«Exodus sarà fottutamente grandioso», prometteva Ridley Scott, mentre girava in Andalusia e nelle Canarie, con la sua proverbiale velocità (74 giorni), il kolossal epico Exodus: Dei e Re , sui nostri schermi il 15 gennaio, a sale affamate dopo la sbornia di Natale. Promessa mantenuta: il suo più magniloquente «sandalone» in 3D - le cavallette delle dieci piaghe bibliche vi entreranno in bocca; rane viscide vi salteranno agli occhi e avrete paura di Dio -, è davvero ricco. Di nuove idee, prima che di effetti digitali. Ne abbiamo individuate alcune, dopo l'anteprima che la 20th Century Fox ha offerto alla Casa del Cinema, per testare il sentimento europeo, prima della prémiere londinese e prima dello sbarco Usa, il 12 dicembre.

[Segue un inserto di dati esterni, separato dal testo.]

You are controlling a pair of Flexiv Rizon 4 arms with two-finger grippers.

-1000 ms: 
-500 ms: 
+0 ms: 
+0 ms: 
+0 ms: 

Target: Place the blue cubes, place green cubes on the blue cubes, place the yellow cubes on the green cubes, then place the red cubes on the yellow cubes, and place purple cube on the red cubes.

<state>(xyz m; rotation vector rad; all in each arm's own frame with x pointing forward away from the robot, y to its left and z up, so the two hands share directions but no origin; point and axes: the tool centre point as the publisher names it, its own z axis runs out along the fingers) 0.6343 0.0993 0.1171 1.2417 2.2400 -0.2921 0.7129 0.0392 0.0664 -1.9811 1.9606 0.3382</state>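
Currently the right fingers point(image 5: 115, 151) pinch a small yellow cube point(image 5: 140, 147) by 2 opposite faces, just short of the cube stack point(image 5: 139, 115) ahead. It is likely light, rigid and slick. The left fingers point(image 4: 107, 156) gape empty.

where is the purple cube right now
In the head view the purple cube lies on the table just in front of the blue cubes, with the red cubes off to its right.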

Innanzitutto, è il blockbuster storico più politico di quest'anno biblico, che dopo gli incassi di Noah (359 milioni di dollari nel mondo), tocca l'apice con il racconto d'un Dio per nulla pacifico (l'11enne inglese Isaac Andrews, truccato da giovane aggressivo) e di un Mosè belligerante (Christian Bale, fisico come in Batman ), pronto alla spada e all'omicidio, pur di salvare gli Ebrei. E mentre la questione israelo-palestinese resta sulla scena rovente degli assetti mondiali, tirare una volata d'autore a Israele, quale popolo oppresso, le cui vicende dolorose cambiano l'inizialmente pacifico Mosè, ha un peso. Non solo artistico. Come dimostra la polemica appena divampata sull'assenza di attori di colore, o almeno olivastri, per impersonare gli egiziani. È sotto tiro, infatti, il cast dei bianchi in Exodus . «Vero: potevo ingaggiare uno sconosciuto Mohamed Tal dei Tali, ma i produttori non mi avrebbero dato i soldi», ha ammesso Scott, scatenando un putiferio in Rete. A spalleggiarlo, è entrato in scena il magnate Rupert Murdoch, boss della Fox, che prima ha twittato: «Da quando gli egiziani non sono bianchi?» e poi ha replicato agli attacchi: «Naturalmente gli egiziani sono mediorientali, ma lontani dall'essere neri. Non c'è niente di razzista in quel che ho detto, calmiamoci».
Exodus , che narra la storia di Mosè in armi contro il fratello, il faraone d'Egitto Ramsete - Joel Edgerton, faccia da gaglioffo, quando succhia la polpa d'un granchio enorme, come fosse l'ultimo burino: antipatizzazione voluta, con un occhio a Yul Brinner di Ben Hur -, nel momento in cui il profeta del Vecchio Testamento traghetta 600mila schiavi ebrei, via dalla sopraffazione. All'inizio Mosè, vestito di semplici tuniche scure, cresce sereno col fratello, in sontuosa lorica d'oro: i due incrociano le daghe a palazzo, sotto gli occhi benevoli del padre biologico di Ramsete e adottivo di Mosè, John Turturro. L'idillio è rotto dalla divinazione delle viscere di un'oca: in battaglia, uno solo vincerà. Nel nome del dio pagano Sekhmet, si profila un dramma, visivamente accentuato dal «blu Ridley Scott», visto nel Gladiatore . Qui, come lì, la Grande Storia nasce dalla microstoria e sarà fratello contro fratello. È il leader degli schiavi ebrei (Ben Kingsley) a rivelare a Mosè: «Tu sei ebreo, arrivato qui dentro una cesta». «Bella storia», risponde chi non crede a Yahweh. Poi Mosè prende coscienza della sua ebreitudine e sguaina la spada.
Diventando più forte: sposa Myryam e minaccia Ramsete. Seguono le piaghe bibliche: acque rosso sangue, carri dorati del faraone che precipitano nel vuoto. La guerra è dichiarata: al box-office c'è da battere I 10 Comandamenti (1956) di Cecil B.DeMille e nel mondo, l'Isis.